The answer must be the full listing, word for word, with no pictures in it.

───── DATASET EXTRACT ─────

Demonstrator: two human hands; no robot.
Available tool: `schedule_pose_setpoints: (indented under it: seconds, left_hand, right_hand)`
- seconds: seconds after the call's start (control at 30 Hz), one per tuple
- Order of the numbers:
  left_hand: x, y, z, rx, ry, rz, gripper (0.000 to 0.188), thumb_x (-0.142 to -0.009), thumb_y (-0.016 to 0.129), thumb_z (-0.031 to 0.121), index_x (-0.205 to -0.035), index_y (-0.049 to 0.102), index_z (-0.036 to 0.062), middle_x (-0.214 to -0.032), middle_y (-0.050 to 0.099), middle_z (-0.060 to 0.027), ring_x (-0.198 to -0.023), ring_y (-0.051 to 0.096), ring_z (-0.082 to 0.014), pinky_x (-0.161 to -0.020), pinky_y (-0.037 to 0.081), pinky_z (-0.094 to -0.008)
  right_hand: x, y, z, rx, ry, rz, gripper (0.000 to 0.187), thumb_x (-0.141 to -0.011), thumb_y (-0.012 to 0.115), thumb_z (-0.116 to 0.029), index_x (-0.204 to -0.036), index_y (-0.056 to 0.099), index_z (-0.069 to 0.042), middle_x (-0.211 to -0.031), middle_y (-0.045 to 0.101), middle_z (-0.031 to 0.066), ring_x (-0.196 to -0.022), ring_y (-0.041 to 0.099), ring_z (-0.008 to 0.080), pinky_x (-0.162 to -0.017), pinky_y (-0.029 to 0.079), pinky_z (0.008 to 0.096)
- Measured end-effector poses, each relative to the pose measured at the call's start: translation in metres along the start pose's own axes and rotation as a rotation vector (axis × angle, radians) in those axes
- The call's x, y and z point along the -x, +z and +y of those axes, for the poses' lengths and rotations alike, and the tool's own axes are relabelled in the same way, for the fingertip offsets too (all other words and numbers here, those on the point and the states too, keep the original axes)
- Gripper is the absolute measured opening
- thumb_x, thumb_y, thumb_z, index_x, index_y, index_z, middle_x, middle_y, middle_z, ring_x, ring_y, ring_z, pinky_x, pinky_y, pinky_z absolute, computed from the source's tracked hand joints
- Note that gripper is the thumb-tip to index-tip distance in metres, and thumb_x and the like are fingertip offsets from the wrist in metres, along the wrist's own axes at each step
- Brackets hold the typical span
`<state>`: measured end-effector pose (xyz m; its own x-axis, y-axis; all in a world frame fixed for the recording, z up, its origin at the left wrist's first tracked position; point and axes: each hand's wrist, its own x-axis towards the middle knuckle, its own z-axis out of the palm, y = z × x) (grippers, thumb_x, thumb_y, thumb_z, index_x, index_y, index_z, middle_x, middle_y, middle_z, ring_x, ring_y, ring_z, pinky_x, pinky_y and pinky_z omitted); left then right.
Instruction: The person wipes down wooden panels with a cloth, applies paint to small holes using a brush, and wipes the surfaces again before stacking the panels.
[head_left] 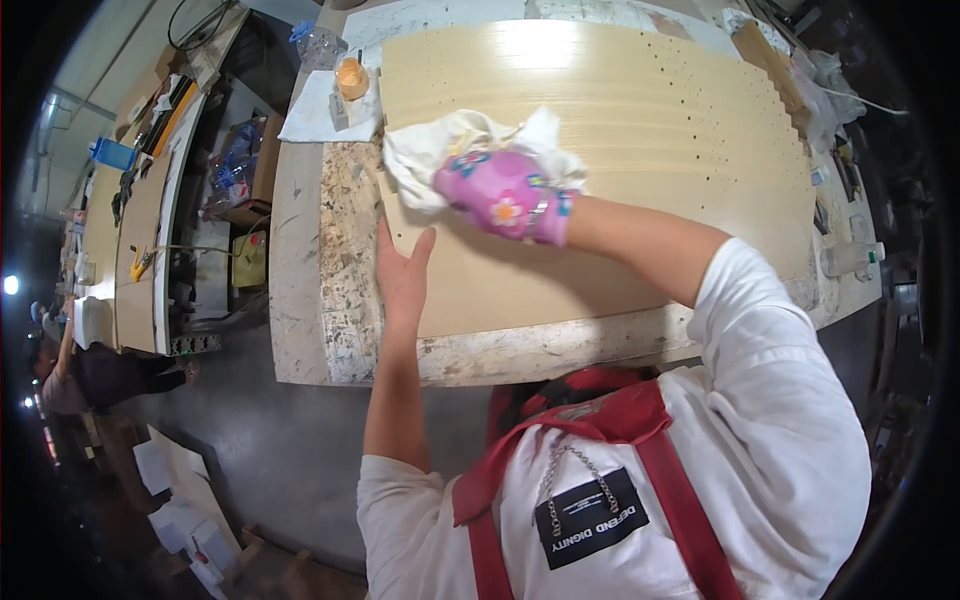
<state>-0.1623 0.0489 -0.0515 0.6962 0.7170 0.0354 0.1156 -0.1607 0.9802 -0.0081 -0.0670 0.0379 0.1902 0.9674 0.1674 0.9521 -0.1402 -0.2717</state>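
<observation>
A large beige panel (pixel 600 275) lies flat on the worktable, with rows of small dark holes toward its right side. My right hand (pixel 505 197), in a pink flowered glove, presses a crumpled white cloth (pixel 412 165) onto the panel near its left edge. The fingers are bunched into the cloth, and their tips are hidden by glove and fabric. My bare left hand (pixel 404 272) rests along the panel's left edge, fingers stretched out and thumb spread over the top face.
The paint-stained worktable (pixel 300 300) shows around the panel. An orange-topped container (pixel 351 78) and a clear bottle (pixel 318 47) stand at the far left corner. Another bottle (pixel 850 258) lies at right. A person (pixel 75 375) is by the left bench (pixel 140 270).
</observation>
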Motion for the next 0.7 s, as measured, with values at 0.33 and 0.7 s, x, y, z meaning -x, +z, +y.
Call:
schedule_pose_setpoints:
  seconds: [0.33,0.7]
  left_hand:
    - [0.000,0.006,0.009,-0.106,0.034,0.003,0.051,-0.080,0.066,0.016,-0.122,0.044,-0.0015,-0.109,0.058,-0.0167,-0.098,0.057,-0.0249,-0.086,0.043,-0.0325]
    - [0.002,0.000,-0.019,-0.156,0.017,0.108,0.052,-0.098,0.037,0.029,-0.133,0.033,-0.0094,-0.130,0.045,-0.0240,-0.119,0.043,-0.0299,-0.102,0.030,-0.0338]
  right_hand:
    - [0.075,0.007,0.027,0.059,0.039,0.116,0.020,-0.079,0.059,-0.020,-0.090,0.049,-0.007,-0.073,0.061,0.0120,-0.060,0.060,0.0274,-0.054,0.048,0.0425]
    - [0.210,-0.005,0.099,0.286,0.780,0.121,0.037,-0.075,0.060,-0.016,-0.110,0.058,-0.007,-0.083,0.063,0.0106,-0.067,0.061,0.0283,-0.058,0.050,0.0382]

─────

#### ANSWER:
Demonstrator: two human hands; no robot.
Available tool: `schedule_pose_setpoints: (indented under it: seconds, left_hand, right_hand)`
- seconds: seconds after the call's start (control at 30 Hz), one per tuple
- Order of the numbers:
  left_hand: x, y, z, rx, ry, rz, gripper (0.000 to 0.188), thumb_x (-0.142 to -0.009), thumb_y (-0.016 to 0.129), thumb_z (-0.031 to 0.121), index_x (-0.205 to -0.035), index_y (-0.049 to 0.102), index_z (-0.036 to 0.062), middle_x (-0.214 to -0.032), middle_y (-0.050 to 0.099), middle_z (-0.060 to 0.027), ring_x (-0.198 to -0.023), ring_y (-0.051 to 0.096), ring_z (-0.082 to 0.014), pinky_x (-0.161 to -0.020), pinky_y (-0.037 to 0.081), pinky_z (-0.094 to -0.008)
  right_hand: x, y, z, rx, ry, rz, gripper (0.000 to 0.187), thumb_x (-0.141 to -0.011), thumb_y (-0.012 to 0.115), thumb_z (-0.116 to 0.029), index_x (-0.204 to -0.036), index_y (-0.056 to 0.099), index_z (-0.069 to 0.042), middle_x (-0.211 to -0.031), middle_y (-0.045 to 0.101), middle_z (-0.031 to 0.066), ring_x (-0.196 to -0.022), ring_y (-0.041 to 0.099), ring_z (-0.008 to 0.080), pinky_x (-0.162 to -0.017), pinky_y (-0.029 to 0.079), pinky_z (0.008 to 0.096)
- Measured end-effector poses, each relative to the pose measured at the call's start: translation in metres along the start pose's own axes and rotation as a rotation vector (axis × angle, radians) in those axes
- The call's x, y and z point along the -x, +z and +y of those axes, for the poses' lengths and rotations alike, and the tool's own axes are relabelled in the same way, for the fingertip offsets too (all other words and numbers here, those on the point and the states too, keep the original axes)
- Gripper is the absolute measured opening
- thumb_x, thumb_y, thumb_z, index_x, index_y, index_z, middle_x, middle_y, middle_z, ring_x, ring_y, ring_z, pinky_x, pinky_y, pinky_z absolute, computed from the source's tracked hand joints
- Note that gripper is the thumb-tip to index-tip distance in metres, and thumb_x and the like are fingertip offsets from the wrist in metres, along the wrist's own axes at each step
- Brackets hold the typical span
`<state>`: measured end-effector pose (xyz m; its own x-axis, y-axis; all in a world frame fixed for the recording, z up, its origin at the left wrist's first tracked position; point and axes: each hand's wrist, its own x-axis towards the middle knuckle, its own z-axis out of the palm, y = z × x) (grippers, thumb_x, thumb_y, thumb_z, index_x, index_y, index_z, middle_x, middle_y, middle_z, ring_x, ring_y, ring_z, pinky_x, pinky_y and pinky_z omitted); left then right.
Instruction: The person wipes down wooden panels with a cloth, applies paint to small holes using a brush, and wipes the surfaces again before stacking the panels.
[head_left] 
<state>-0.1623 0.0489 -0.0515 0.6962 0.7170 0.0354 0.1156 -0.1607 0.9802 -0.0081 -0.0670 0.0379 0.1902 0.9674 0.1674 0.9521 -0.1402 -0.2717</state>
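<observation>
A large beige panel (pixel 600 275) lies flat on the worktable, with rows of small dark holes toward its right side. My right hand (pixel 505 197), in a pink flowered glove, presses a crumpled white cloth (pixel 412 165) onto the panel near its left edge. The fingers are bunched into the cloth, and their tips are hidden by glove and fabric. My bare left hand (pixel 404 272) rests along the panel's left edge, fingers stretched out and thumb spread over the top face.
The paint-stained worktable (pixel 300 300) shows around the panel. An orange-topped container (pixel 351 78) and a clear bottle (pixel 318 47) stand at the far left corner. Another bottle (pixel 850 258) lies at right. A person (pixel 75 375) is by the left bench (pixel 140 270).
</observation>
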Motion for the next 0.7 s, as measured, with values at 0.33 and 0.7 s, x, y, z meaning -x, +z, +y.
Call:
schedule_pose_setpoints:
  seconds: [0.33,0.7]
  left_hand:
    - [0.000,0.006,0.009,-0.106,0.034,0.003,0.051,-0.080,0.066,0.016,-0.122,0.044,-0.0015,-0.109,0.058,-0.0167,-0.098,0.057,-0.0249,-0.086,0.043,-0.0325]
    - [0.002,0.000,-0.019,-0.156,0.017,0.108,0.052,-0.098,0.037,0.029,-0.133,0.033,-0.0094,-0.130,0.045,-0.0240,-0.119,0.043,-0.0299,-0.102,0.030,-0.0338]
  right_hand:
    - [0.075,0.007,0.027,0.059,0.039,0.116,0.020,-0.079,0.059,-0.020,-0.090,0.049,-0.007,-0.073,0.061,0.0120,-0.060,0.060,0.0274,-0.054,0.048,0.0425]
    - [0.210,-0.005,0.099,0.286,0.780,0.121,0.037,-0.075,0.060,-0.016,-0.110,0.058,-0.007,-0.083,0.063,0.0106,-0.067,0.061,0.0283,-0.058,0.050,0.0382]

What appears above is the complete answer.